**Task directions:**
Please return the whole listing word for word.

==== Data excerpt ====

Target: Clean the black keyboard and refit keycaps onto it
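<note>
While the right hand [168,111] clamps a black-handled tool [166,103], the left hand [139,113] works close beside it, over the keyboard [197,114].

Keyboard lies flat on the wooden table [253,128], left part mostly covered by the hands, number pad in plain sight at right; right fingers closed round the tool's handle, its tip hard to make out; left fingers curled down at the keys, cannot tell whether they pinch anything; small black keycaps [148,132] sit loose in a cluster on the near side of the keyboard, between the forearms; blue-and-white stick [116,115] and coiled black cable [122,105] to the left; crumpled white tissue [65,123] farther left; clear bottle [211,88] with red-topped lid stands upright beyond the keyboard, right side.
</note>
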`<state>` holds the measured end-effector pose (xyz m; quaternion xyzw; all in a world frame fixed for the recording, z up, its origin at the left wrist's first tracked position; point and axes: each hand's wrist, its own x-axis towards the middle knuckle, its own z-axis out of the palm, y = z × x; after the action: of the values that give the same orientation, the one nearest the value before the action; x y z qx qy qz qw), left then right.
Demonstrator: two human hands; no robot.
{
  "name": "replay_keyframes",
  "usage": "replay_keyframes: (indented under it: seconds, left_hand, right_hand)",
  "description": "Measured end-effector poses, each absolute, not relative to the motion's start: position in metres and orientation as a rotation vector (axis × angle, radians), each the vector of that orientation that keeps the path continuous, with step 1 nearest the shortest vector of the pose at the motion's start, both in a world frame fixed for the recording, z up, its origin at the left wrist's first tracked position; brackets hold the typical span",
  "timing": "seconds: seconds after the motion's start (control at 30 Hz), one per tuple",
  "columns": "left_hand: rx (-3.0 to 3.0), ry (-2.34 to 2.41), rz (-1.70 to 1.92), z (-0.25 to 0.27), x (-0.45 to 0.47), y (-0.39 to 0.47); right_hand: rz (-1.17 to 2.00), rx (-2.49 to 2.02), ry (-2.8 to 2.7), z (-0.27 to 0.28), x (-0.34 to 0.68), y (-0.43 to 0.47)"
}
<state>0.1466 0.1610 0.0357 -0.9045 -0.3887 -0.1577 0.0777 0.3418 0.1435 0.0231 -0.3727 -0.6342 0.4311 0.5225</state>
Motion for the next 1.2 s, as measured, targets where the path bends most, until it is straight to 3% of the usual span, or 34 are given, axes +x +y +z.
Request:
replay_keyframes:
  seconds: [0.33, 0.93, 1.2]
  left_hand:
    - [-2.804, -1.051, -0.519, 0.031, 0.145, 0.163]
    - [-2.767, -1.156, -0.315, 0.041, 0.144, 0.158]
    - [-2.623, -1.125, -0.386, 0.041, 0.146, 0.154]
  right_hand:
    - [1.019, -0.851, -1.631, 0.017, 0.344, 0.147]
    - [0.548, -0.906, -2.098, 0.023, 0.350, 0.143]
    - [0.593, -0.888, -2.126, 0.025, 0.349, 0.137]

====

**Your solution:**
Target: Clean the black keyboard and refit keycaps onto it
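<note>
While the right hand [168,111] clamps a black-handled tool [166,103], the left hand [139,113] works close beside it, over the keyboard [197,114].

Keyboard lies flat on the wooden table [253,128], left part mostly covered by the hands, number pad in plain sight at right; right fingers closed round the tool's handle, its tip hard to make out; left fingers curled down at the keys, cannot tell whether they pinch anything; small black keycaps [148,132] sit loose in a cluster on the near side of the keyboard, between the forearms; blue-and-white stick [116,115] and coiled black cable [122,105] to the left; crumpled white tissue [65,123] farther left; clear bottle [211,88] with red-topped lid stands upright beyond the keyboard, right side.
</note>
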`<state>` holds the measured end-effector pose (xyz m; quaternion xyzw; all in a world frame fixed for the recording, z up, its origin at the left wrist's first tracked position; point and axes: each hand's wrist, its own x-axis towards the middle knuckle, its own z-axis out of the palm, y = z × x; after the action: of the values that give the same orientation, the one nearest the value before the action; x y z qx qy qz qw), left then right.
Demonstrator: two human hands; no robot.
{
  "name": "replay_keyframes",
  "usage": "replay_keyframes: (indented under it: seconds, left_hand, right_hand)",
  "description": "Measured end-effector poses, each absolute, not relative to the motion's start: position in metres and orientation as a rotation vector (axis × angle, radians), each the vector of that orientation that keeps the path continuous, with step 1 nearest the shortest vector of the pose at the motion's start, both in a world frame fixed for the recording, z up, its origin at the left wrist's first tracked position; brackets hold the typical span",
  "timing": "seconds: seconds after the motion's start (control at 30 Hz), one per tuple",
  "columns": "left_hand: rx (-3.0 to 3.0), ry (-2.34 to 2.41), rz (-1.70 to 1.92), z (-0.25 to 0.27), x (-0.45 to 0.47), y (-0.39 to 0.47); right_hand: rz (-1.17 to 2.00), rx (-2.49 to 2.02), ry (-2.8 to 2.7), z (-0.27 to 0.28), x (-0.34 to 0.68), y (-0.43 to 0.47)"
}
<state>0.1466 0.1610 0.0357 -0.9045 -0.3887 -0.1577 0.0777 0.3418 0.1435 0.0231 -0.3727 -0.6342 0.4311 0.5225</state>
Motion for the next 1.2 s, as measured, targets where the path bends most, until it is straight to 3% of the usual span, or 34 are given, axes +x +y +z.
Request:
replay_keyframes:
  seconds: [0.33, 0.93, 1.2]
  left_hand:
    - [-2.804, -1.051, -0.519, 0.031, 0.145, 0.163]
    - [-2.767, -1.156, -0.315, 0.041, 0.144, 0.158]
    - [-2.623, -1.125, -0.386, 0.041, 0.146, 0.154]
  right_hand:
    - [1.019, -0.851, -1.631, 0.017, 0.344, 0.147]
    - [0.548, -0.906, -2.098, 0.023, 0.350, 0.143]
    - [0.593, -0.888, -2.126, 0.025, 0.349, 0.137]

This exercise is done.